Saved entries
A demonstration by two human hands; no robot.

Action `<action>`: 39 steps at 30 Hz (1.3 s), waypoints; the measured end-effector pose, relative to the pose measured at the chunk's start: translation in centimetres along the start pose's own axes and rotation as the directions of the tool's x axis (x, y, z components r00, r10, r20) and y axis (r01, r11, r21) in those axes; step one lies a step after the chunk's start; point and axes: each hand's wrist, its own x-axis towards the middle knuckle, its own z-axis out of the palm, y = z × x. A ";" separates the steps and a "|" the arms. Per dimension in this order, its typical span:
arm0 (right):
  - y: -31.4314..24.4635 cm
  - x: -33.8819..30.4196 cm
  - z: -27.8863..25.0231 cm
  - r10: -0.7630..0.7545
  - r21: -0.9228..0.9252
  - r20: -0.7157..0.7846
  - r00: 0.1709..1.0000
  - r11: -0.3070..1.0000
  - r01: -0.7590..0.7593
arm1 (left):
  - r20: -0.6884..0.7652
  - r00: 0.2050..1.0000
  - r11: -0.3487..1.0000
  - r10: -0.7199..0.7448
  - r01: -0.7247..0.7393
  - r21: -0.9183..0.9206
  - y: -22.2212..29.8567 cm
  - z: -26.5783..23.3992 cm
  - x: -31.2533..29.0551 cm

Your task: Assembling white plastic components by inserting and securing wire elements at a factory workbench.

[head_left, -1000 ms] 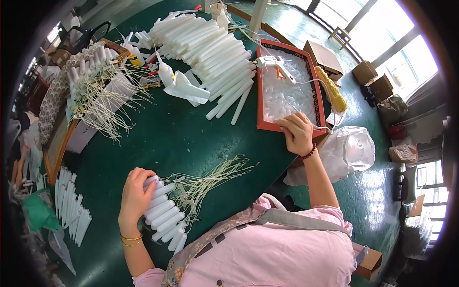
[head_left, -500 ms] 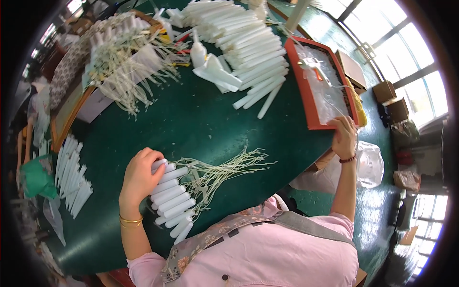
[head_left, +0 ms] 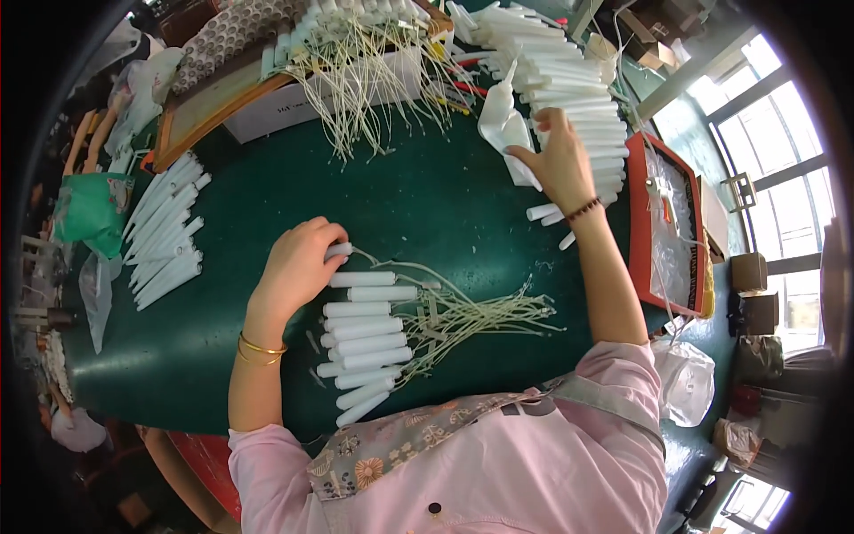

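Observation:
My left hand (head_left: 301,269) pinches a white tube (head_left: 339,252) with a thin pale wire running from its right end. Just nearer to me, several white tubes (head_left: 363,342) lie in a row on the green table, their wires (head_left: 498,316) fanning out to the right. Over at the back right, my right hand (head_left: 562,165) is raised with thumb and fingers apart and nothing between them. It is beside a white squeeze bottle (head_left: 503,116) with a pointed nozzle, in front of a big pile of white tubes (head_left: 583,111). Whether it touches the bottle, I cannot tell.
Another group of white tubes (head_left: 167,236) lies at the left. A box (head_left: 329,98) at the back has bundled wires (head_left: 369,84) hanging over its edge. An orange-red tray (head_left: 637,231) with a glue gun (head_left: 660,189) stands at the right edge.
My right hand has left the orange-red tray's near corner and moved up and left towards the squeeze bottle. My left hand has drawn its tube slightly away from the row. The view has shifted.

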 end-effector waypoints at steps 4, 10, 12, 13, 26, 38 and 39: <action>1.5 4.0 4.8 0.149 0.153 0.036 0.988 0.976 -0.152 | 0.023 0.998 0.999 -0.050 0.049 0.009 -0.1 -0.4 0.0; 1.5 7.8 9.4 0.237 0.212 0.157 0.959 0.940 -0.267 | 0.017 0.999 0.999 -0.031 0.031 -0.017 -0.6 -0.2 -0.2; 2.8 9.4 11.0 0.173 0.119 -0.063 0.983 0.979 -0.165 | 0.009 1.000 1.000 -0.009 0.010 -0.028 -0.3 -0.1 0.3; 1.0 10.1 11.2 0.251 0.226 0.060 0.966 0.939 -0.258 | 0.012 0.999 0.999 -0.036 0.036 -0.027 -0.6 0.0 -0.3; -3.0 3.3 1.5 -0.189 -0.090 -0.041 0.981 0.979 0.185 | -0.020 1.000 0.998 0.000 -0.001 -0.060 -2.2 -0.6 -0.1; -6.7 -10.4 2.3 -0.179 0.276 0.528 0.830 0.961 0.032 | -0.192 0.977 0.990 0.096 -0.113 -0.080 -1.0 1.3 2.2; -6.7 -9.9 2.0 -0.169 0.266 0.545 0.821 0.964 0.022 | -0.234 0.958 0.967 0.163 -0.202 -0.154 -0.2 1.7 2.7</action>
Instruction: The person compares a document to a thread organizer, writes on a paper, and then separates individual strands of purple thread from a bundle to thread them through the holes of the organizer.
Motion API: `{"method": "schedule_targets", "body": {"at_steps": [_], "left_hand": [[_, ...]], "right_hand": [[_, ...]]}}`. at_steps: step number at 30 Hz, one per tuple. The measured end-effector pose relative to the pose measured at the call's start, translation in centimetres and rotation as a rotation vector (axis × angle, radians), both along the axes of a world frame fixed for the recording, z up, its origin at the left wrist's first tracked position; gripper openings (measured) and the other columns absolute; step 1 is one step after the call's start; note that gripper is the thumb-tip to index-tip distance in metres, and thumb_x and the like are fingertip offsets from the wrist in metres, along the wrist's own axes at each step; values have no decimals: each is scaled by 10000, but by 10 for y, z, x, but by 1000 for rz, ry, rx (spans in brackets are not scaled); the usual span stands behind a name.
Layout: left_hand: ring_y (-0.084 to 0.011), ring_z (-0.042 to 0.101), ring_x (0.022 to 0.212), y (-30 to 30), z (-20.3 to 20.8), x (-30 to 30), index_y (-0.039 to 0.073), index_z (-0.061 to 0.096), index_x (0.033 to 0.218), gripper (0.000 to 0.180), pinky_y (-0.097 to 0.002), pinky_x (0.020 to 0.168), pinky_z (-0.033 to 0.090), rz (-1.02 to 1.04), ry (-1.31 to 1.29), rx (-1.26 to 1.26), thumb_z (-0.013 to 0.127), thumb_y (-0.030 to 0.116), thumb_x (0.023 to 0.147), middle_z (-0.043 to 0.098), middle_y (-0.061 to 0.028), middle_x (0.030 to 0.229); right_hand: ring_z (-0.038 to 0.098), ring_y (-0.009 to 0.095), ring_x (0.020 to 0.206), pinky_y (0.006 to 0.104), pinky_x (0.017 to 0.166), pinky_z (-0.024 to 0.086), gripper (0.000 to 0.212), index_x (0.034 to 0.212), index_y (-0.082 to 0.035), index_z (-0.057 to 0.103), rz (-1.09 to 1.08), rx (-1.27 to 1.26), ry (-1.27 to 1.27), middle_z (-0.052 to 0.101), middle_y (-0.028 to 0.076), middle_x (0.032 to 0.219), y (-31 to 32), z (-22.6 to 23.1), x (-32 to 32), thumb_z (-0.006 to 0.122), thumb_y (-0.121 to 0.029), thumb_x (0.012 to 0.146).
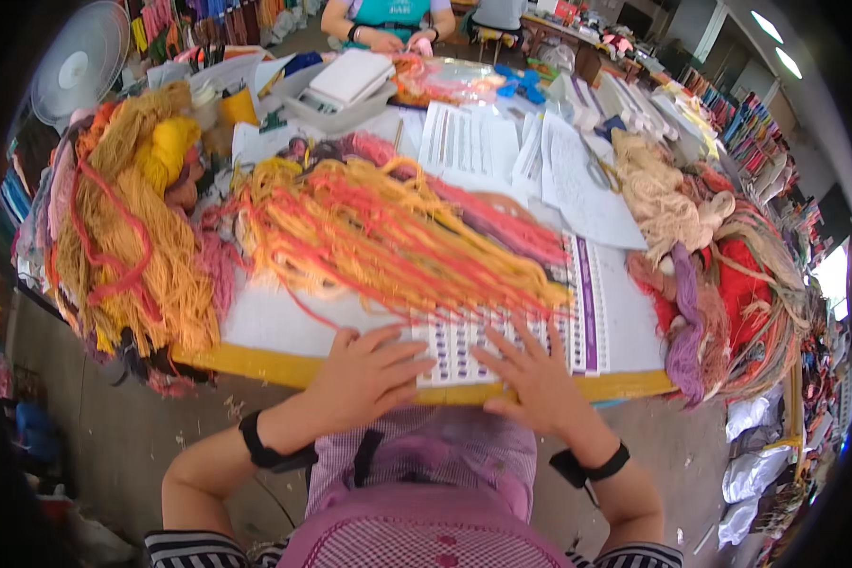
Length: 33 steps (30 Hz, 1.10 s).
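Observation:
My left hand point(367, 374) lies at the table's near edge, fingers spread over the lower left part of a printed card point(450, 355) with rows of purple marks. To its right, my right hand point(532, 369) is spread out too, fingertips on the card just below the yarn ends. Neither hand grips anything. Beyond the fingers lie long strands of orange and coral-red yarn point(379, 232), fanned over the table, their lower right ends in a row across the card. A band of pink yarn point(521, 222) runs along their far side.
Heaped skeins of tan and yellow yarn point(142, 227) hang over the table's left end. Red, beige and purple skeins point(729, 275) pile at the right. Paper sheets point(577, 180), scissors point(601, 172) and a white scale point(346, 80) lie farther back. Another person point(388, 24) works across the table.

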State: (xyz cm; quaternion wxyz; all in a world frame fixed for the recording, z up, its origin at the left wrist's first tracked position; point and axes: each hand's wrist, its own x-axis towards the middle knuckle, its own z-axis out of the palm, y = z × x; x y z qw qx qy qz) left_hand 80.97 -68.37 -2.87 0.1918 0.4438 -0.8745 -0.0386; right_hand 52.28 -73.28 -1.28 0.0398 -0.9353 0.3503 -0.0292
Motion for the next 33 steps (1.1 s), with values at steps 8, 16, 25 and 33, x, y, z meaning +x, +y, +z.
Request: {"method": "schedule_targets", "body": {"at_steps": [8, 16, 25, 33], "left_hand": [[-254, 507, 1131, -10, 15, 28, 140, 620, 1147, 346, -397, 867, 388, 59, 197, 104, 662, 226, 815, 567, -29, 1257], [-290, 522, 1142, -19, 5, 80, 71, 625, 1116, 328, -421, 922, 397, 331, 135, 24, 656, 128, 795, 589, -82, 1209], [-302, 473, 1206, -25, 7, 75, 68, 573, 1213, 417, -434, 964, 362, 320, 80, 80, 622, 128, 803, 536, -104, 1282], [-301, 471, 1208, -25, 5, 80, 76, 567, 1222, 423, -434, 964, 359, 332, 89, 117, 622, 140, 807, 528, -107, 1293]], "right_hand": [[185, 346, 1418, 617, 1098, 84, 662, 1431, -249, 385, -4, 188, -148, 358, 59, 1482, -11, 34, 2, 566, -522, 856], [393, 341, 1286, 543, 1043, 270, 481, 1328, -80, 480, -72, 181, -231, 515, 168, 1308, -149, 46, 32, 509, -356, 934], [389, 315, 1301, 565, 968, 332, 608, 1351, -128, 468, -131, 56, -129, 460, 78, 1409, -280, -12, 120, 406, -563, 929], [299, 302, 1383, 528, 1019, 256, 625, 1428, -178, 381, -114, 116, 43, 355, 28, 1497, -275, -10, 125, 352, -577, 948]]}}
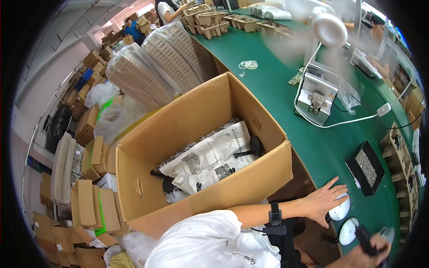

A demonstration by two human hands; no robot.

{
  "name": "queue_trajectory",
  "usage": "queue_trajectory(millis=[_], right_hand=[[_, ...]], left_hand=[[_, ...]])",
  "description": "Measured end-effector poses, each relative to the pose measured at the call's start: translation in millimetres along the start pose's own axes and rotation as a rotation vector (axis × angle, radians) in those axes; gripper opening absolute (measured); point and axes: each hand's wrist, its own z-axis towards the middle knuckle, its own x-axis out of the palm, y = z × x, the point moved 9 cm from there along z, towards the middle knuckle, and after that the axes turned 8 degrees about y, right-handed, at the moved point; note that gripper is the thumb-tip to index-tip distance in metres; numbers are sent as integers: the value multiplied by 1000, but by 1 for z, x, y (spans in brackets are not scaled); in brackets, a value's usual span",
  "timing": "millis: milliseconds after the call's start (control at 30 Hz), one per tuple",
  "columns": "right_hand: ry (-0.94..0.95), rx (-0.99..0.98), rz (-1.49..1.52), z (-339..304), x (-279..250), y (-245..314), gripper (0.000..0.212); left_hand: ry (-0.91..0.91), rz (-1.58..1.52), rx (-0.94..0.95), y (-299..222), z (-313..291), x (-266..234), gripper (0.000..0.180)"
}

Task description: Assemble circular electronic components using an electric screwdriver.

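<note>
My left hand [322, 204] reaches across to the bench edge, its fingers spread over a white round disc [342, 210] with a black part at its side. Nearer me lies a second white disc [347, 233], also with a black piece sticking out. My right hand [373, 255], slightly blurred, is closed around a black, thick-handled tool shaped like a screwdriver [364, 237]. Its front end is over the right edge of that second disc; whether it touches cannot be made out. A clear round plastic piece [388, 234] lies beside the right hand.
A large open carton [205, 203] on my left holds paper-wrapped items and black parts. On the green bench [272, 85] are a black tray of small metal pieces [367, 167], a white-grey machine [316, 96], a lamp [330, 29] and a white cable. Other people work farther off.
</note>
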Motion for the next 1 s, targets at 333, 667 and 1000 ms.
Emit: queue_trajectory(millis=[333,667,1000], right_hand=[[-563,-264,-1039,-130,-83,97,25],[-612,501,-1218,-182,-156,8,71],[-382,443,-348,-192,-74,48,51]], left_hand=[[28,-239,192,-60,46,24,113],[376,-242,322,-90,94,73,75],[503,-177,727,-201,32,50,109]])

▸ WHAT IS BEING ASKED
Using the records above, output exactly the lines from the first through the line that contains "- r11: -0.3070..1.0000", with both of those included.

▸ SOLUTION FOR THIS PROBLEM
A demonstration by two human hands; no robot.

Action `<action>`: 39 steps at 30 Hz (1.3 s), waypoints; the measured end-effector pose, relative to the pose measured at the chunk's start: translation in centimetres along the start pose's own axes and rotation as the directions of the tool's x axis (x, y, z components r00, r10, r20) and y axis (r01, r11, r21) in those axes; step one lies a step after the chunk's start; point and axes: each hand's wrist, its own x-axis towards the middle knuckle, its own z-axis out of the palm, y = z × x. A ";" separates the steps and a "|" the arms. Per dimension in this order, its typical span:
arm0 (right):
  - y: -31.4314..24.4635 cm
  - x: -33.8819..30.4196 cm
  - z: -27.8863..25.0231 cm
  - r10: -0.7630..0.7545
  - r21: -0.9228..0.9252
  - r20: -0.7157..0.7846
  - r00: 0.1709..1.0000
  - r11: -0.3070..1.0000

This answer has no further content.